■ **Problem to work on**:
In the entries below, find each line with the word "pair" and pull it out.

■ **Source data**:
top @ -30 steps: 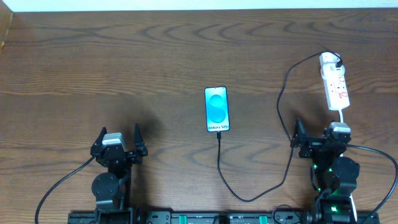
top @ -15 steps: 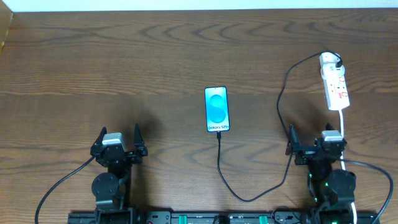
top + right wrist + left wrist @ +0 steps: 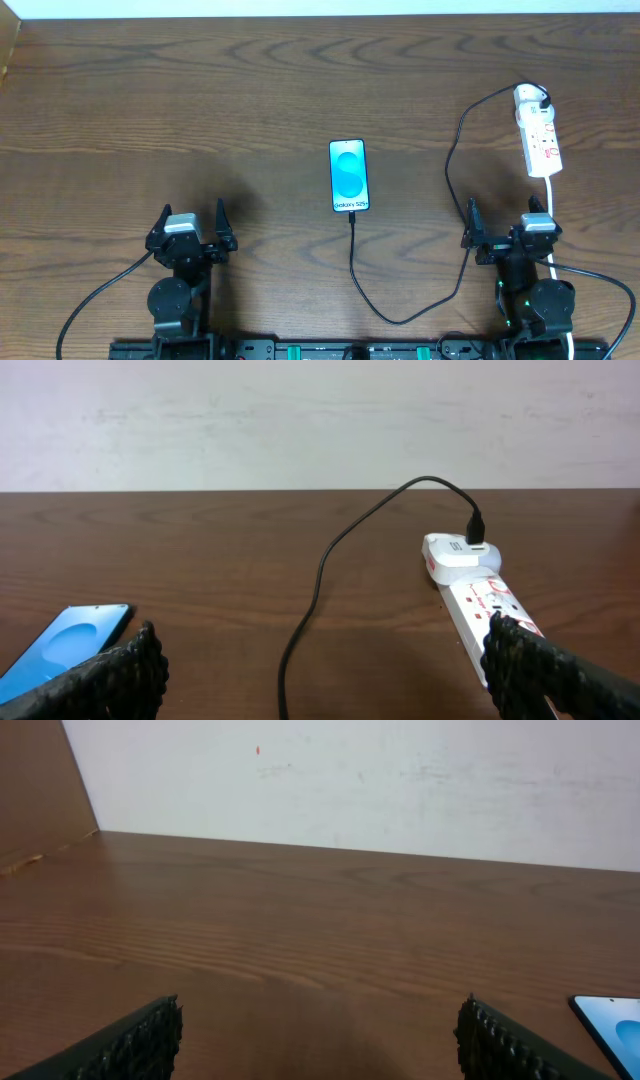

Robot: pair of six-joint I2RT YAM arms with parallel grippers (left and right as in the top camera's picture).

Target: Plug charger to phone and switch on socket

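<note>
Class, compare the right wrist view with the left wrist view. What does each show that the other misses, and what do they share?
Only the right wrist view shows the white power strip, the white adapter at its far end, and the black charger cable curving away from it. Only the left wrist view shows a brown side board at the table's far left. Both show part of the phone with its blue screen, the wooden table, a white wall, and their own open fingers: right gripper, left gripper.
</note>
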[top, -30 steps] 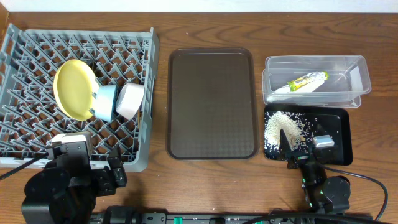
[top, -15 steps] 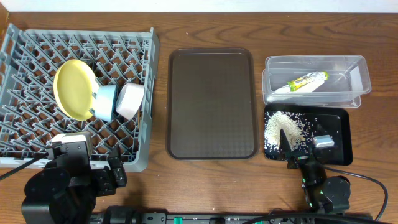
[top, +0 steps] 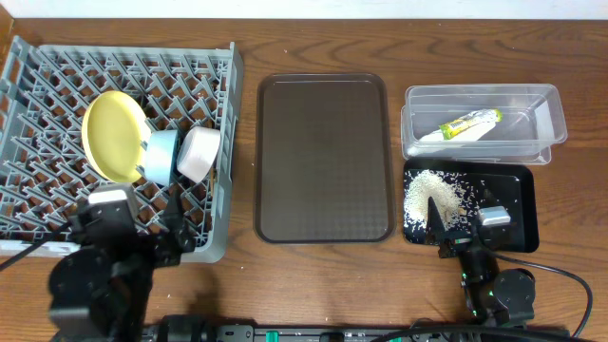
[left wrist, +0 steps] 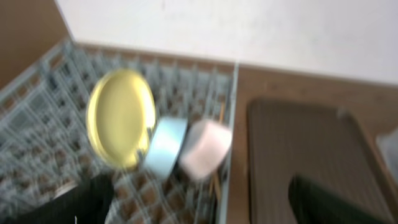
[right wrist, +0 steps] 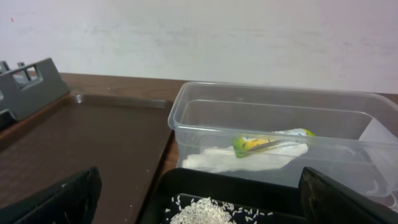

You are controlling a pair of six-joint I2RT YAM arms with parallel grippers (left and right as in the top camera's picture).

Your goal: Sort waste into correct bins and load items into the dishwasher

■ **Exercise response**:
Robot: pair of six-joint I2RT YAM arms with parallel grippers (left and right as in the top camera's picture).
You are controlling a pair of six-joint I2RT YAM arms with parallel grippers (left and right as in the top camera's picture).

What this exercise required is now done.